原子力発電所事故があったウクライナのチェルノブイリと福島県を撮り続ける和歌山市出身の写真家、中筋純さん(49)が巡回写真展「流転 福島&チェルノブイリ」を3月2日(水)~7日(月)、県民文化会館中展示室で開く。中筋さんは「福島の事故の記憶が薄れる最中、今一度自らの立場に置き換え、目に見えない恐ろしさに想像を巡らせ感じ取ってほしい」と呼びかける。
中筋さんは智辯学園和歌山高校卒業後、東京外国語大学に進学。出版社に勤めた後、写真家に転身し、東京を拠点に活動する。チェルノブイリへは2007年以降、6回足を運び、これまで写真集を3冊刊行した。

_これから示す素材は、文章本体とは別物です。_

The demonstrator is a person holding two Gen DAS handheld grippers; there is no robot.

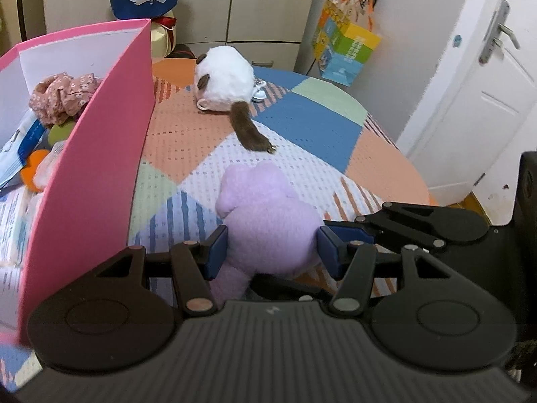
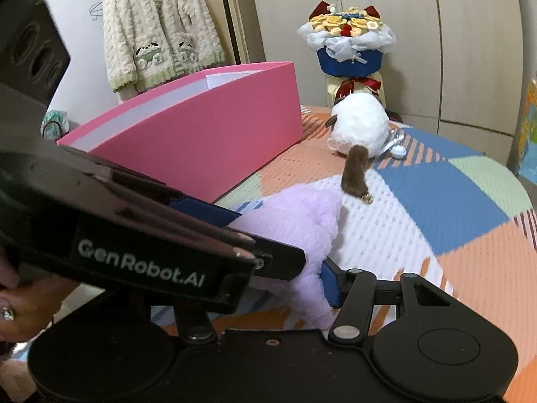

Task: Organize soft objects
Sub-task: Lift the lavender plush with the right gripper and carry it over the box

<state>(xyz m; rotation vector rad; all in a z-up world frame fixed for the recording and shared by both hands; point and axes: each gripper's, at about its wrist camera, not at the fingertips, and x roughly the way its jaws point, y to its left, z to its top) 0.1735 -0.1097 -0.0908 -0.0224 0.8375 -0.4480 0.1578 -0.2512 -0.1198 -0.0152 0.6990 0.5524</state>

また、東日本大震災発生後、福島第一原発事故で避難を強いられた浜通りで30回以上取材を重ね、変わりゆく街をフィルムに収め続ける。「まだ人の記憶に鮮明に残る浜通りの街並みには、徐々に野生に飲み込まれ始めている現実がありました。どこにでもある小さな地方都市の姿、撮影を進めていると故郷、和歌山の姿がオーバーラップしてきました」と振り返る。
福島の事故から5年、チェルノブイリの事故から30年の節目に全国を巡回する写真展。パノラマ9点と大型写真43点を展示する。チェルノブイリは産業遺構や廃きょ、福島は人の姿が消えた商店街や草が生い茂る線路など2つの被災地の時間の経過を切り取った。
中筋さんは「原発事故の災禍は人間と土地との関係性を断ち、そこに刻まれた記憶や歴史を強制終了させるところにあると思った。犠牲になったのが『たまたま』福島だったということを感じてもらえれば」と願っている。
午前9時~午後5時(最終日3時)。